### Exercise description
Repeat the following entries verbatim, apart from the pictures.

───── Material for the task

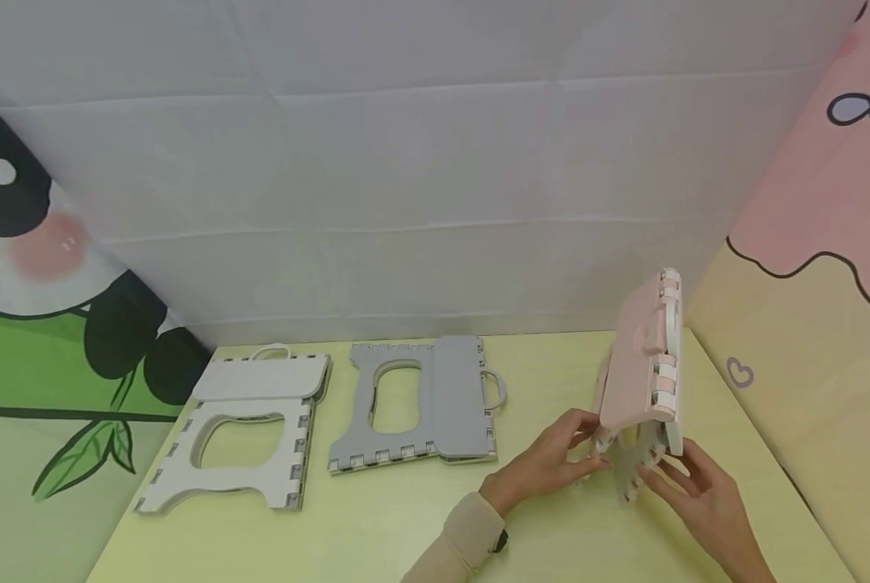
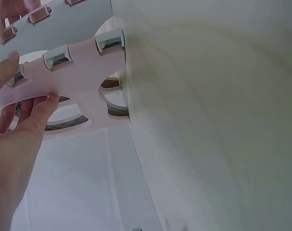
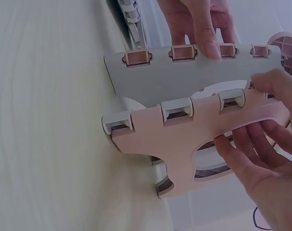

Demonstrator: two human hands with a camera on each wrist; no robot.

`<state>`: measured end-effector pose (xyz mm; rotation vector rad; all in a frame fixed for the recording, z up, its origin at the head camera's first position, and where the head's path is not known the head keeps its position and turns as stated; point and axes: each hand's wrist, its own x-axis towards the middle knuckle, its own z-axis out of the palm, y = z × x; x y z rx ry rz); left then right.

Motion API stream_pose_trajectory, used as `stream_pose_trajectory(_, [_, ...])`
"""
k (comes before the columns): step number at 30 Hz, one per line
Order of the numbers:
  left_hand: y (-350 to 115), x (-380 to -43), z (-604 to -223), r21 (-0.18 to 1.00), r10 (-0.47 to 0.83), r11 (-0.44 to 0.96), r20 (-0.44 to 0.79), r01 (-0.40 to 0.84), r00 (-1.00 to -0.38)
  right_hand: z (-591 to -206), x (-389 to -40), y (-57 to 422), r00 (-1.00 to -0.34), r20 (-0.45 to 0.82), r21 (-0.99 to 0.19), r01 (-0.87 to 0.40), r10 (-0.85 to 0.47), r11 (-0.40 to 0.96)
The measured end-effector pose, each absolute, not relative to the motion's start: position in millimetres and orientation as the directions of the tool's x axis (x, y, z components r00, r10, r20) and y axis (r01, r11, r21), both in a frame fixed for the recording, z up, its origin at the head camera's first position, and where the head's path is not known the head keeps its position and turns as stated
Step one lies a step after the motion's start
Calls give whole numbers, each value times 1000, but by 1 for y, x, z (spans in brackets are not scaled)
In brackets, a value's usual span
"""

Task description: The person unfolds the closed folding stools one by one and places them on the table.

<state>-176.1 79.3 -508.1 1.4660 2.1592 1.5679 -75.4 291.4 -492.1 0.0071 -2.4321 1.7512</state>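
Observation:
A pink and white folding step stool [image 1: 633, 356] is held up on the right side of the table, its two leg panels partly spread. My left hand [image 1: 544, 457] pinches the edge of its left leg panel, with the thumb outside and fingers curled at the cutout. On the other side my right hand [image 1: 708, 502] grips the other panel, fingers reaching into the oval opening. Up close in the right wrist view, the pink leg panel [image 3: 155, 139] shows white hinge pieces along its edge. The left wrist view also shows a pink hinged panel [image 2: 83, 62] in the near fingers.
Flat on the yellow table [image 1: 544, 380] lie a white folding stool [image 1: 256, 379] at the left and a grey folding stool [image 1: 458, 397] in the middle. A pale sheet [image 1: 406, 202] hangs behind, and a printed cloth wall [image 1: 807, 364] stands close on the right.

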Motion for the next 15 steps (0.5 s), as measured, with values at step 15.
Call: stream_pose_trajectory(15, [75,-174,-502,760,728,35,426,649,-538,-493,-73,295,-972,207,-922,-157,107,355])
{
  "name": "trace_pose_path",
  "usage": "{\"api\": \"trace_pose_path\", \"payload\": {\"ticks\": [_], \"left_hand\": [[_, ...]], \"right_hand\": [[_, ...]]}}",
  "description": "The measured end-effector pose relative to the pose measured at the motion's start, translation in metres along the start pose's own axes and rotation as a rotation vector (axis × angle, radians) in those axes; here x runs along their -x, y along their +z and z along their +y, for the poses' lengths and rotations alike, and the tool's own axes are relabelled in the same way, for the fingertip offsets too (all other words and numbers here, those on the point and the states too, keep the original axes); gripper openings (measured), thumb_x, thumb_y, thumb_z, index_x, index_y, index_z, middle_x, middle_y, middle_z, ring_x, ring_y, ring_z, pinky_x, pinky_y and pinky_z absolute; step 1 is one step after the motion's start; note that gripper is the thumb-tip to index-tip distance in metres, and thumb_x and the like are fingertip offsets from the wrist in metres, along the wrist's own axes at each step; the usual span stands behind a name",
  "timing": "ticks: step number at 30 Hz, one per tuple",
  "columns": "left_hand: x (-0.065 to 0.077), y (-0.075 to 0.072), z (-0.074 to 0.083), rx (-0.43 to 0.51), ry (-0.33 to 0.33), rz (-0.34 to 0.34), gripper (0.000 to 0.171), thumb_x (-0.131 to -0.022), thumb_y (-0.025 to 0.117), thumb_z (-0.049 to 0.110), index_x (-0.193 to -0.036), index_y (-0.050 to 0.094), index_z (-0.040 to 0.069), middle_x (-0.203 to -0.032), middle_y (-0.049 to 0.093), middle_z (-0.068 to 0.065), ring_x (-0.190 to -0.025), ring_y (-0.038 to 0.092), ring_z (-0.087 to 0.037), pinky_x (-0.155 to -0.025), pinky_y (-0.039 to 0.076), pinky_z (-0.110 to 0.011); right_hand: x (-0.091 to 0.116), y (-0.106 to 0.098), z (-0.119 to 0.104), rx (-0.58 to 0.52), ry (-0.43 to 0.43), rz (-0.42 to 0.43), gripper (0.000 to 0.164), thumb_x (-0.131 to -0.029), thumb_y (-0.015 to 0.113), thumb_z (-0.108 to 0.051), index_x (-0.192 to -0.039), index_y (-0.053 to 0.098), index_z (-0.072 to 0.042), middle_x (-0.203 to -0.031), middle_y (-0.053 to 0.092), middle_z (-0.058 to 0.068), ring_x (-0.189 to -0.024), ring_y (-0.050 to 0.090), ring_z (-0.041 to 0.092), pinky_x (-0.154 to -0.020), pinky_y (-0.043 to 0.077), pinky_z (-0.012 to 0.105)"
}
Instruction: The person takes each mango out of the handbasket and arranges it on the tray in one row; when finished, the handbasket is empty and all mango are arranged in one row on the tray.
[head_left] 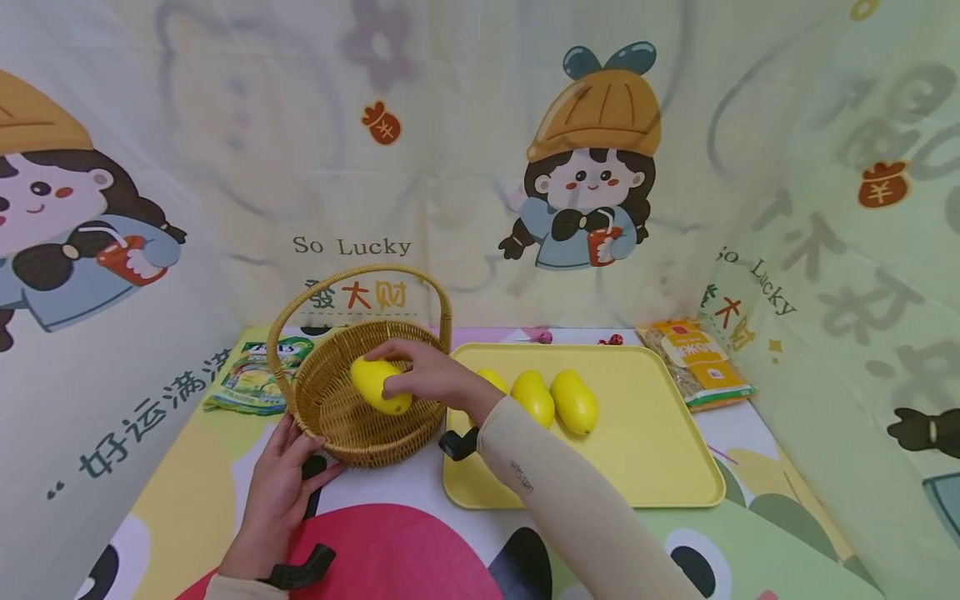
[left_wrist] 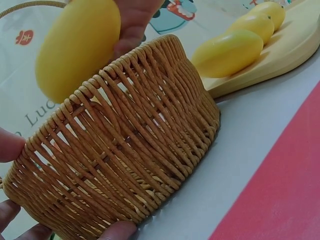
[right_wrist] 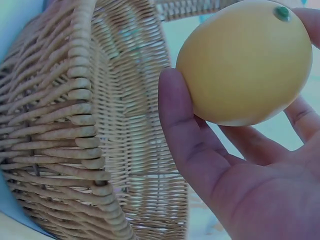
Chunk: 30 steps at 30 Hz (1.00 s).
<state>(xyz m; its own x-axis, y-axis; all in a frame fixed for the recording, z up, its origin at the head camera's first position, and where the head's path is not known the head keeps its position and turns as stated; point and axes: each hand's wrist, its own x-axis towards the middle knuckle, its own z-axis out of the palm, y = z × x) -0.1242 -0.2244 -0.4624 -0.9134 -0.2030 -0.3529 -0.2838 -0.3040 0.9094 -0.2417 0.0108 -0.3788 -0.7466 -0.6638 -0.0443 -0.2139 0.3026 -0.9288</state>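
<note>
My right hand [head_left: 423, 375] holds a yellow mango [head_left: 372, 385] above the open wicker basket [head_left: 375, 450], fingers and thumb around its sides. In the right wrist view the green stem end of this mango [right_wrist: 245, 65] shows, with the basket's rim [right_wrist: 82, 115] beside it. At the basket's near left side, my left hand [head_left: 273, 492] grips the wall, one finger at the rim and the thumb low near the base. Three more mangoes [head_left: 576, 402] lie on the yellow tray [head_left: 645, 467], partly behind the right forearm.
The basket's tall arched handle [head_left: 378, 268] stands up over its opening. A green snack bag [head_left: 258, 379] lies left of the basket, and an orange bag [head_left: 697, 362] lies right of the tray. Two small wrapped candies [head_left: 544, 337] sit behind the tray, by the printed cloth backdrop [head_left: 465, 208].
</note>
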Motion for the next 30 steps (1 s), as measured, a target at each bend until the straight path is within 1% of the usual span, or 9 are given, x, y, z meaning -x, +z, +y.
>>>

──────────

### Task response
Demonstrator: two human hands with a camera on each wrist; no robot.

`<state>`: measured end-effector pose (xyz mm; rotation vector rad; all in a frame fixed for the recording, z up, its origin at the head camera's first position, and where the head's path is not known the head keeps its position and turns as stated; point and axes: each hand's wrist, its own x-axis towards the middle knuckle, its own z-axis out of the palm, y = z × x; x y z rx ry rz); left then right.

Motion API stream_pose_trajectory, used as `stream_pose_trajectory(_, [_, ...])`
"""
k (comes before the columns): step number at 30 Hz, one per line
Order of the numbers:
  left_hand: y (-350 to 115), x (-380 to -43), z (-604 to -223), r21 (-0.18 to 1.00), r10 (-0.47 to 0.83), r11 (-0.44 to 0.96), r20 (-0.44 to 0.79), r01 (-0.40 to 0.84), r00 (-1.00 to -0.38)
  right_hand: z (-591 to -206), x (-389 to -40), y (-57 to 422), r00 (-1.00 to -0.34), r20 (-0.45 to 0.82), r21 (-0.99 to 0.19), r01 (-0.87 to 0.40), r10 (-0.85 to 0.47), r11 (-0.40 to 0.96)
The measured end-effector pose, each absolute, not relative to the motion's start: position in millimetres and orientation as the directions of the tool's x axis (x, y, z components r00, r10, r20) and y axis (r01, r11, r21), both in a frame fixed for the recording, z up, its origin at the head camera's first position, and where the head's path is not known the head keeps its position and turns as stated
Step one lies a step after the motion's start
Calls give whole numbers, each value times 1000, but by 1 for y, x, z (spans in brackets are not scaled)
In brackets, a value's usual span
"""

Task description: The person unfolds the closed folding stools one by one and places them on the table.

<state>-176.1 79.3 -508.1 1.4660 2.1592 1.5679 -75.4 291.4 -492.1 0.0071 -2.4321 1.7512</state>
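Observation:
A pink and white folding step stool [image 1: 633, 356] is held up on the right side of the table, its two leg panels partly spread. My left hand [image 1: 544, 457] pinches the edge of its left leg panel, with the thumb outside and fingers curled at the cutout. On the other side my right hand [image 1: 708, 502] grips the other panel, fingers reaching into the oval opening. Up close in the right wrist view, the pink leg panel [image 3: 155, 139] shows white hinge pieces along its edge. The left wrist view also shows a pink hinged panel [image 2: 83, 62] in the near fingers.
Flat on the yellow table [image 1: 544, 380] lie a white folding stool [image 1: 256, 379] at the left and a grey folding stool [image 1: 458, 397] in the middle. A pale sheet [image 1: 406, 202] hangs behind, and a printed cloth wall [image 1: 807, 364] stands close on the right.
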
Motion for the next 15 steps (0.5 s), as measured, with values at step 15.
Call: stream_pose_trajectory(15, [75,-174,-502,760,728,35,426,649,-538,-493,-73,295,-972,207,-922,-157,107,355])
{
  "name": "trace_pose_path",
  "usage": "{\"api\": \"trace_pose_path\", \"payload\": {\"ticks\": [_], \"left_hand\": [[_, ...]], \"right_hand\": [[_, ...]]}}",
  "description": "The measured end-effector pose relative to the pose measured at the motion's start, translation in metres along the start pose's own axes and rotation as a rotation vector (axis × angle, radians) in those axes; here x runs along their -x, y along their +z and z along their +y, for the poses' lengths and rotations alike, and the tool's own axes are relabelled in the same way, for the fingertip offsets too (all other words and numbers here, those on the point and the states too, keep the original axes); gripper openings (measured), thumb_x, thumb_y, thumb_z, index_x, index_y, index_z, middle_x, middle_y, middle_z, ring_x, ring_y, ring_z, pinky_x, pinky_y and pinky_z absolute; step 1 is one step after the motion's start; note that gripper is the thumb-tip to index-tip distance in metres, and thumb_x and the like are fingertip offsets from the wrist in metres, along the wrist's own axes at each step; the usual span stands behind a name",
  "timing": "ticks: step number at 30 Hz, one per tuple",
  "columns": "left_hand: x (-0.065 to 0.077), y (-0.075 to 0.072), z (-0.074 to 0.083), rx (-0.43 to 0.51), ry (-0.33 to 0.33), rz (-0.34 to 0.34), gripper (0.000 to 0.171), thumb_x (-0.131 to -0.022), thumb_y (-0.025 to 0.117), thumb_z (-0.049 to 0.110), index_x (-0.193 to -0.036), index_y (-0.050 to 0.094), index_z (-0.040 to 0.069), middle_x (-0.203 to -0.032), middle_y (-0.049 to 0.093), middle_z (-0.068 to 0.065), ring_x (-0.190 to -0.025), ring_y (-0.038 to 0.092), ring_z (-0.087 to 0.037), pinky_x (-0.155 to -0.025), pinky_y (-0.039 to 0.076), pinky_z (-0.110 to 0.011); right_hand: x (-0.091 to 0.116), y (-0.106 to 0.098), z (-0.119 to 0.104), rx (-0.58 to 0.52), ry (-0.43 to 0.43), rz (-0.42 to 0.43), gripper (0.000 to 0.164), thumb_x (-0.131 to -0.029), thumb_y (-0.015 to 0.113), thumb_z (-0.108 to 0.051), index_x (-0.192 to -0.039), index_y (-0.053 to 0.098), index_z (-0.072 to 0.042), middle_x (-0.203 to -0.031), middle_y (-0.053 to 0.092), middle_z (-0.058 to 0.068), ring_x (-0.189 to -0.024), ring_y (-0.050 to 0.090), ring_z (-0.041 to 0.092), pinky_x (-0.154 to -0.020), pinky_y (-0.043 to 0.077), pinky_z (-0.012 to 0.105)"
}
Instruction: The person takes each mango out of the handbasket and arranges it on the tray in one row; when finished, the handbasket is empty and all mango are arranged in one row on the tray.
[head_left] 
[left_wrist] 
[right_wrist] 
Chunk: 30 steps at 30 Hz (1.00 s).
<state>(xyz m; its own x-axis, y-axis; all in a frame fixed for the recording, z up, its origin at the head camera's first position, and where the head's path is not known the head keeps its position and turns as stated; point and axes: each hand's wrist, its own x-axis towards the middle knuckle, its own z-axis out of the palm, y = z × x) -0.1242 -0.2244 -0.4624 -0.9134 -0.2030 -0.3529 -0.2838 -0.3040 0.9094 -0.2417 0.0108 -0.3788 -0.7466 -0.6638 -0.0443 -0.2139 0.3026 -0.9288</state>
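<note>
My right hand [head_left: 423, 375] holds a yellow mango [head_left: 372, 385] above the open wicker basket [head_left: 375, 450], fingers and thumb around its sides. In the right wrist view the green stem end of this mango [right_wrist: 245, 65] shows, with the basket's rim [right_wrist: 82, 115] beside it. At the basket's near left side, my left hand [head_left: 273, 492] grips the wall, one finger at the rim and the thumb low near the base. Three more mangoes [head_left: 576, 402] lie on the yellow tray [head_left: 645, 467], partly behind the right forearm.
The basket's tall arched handle [head_left: 378, 268] stands up over its opening. A green snack bag [head_left: 258, 379] lies left of the basket, and an orange bag [head_left: 697, 362] lies right of the tray. Two small wrapped candies [head_left: 544, 337] sit behind the tray, by the printed cloth backdrop [head_left: 465, 208].
</note>
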Motion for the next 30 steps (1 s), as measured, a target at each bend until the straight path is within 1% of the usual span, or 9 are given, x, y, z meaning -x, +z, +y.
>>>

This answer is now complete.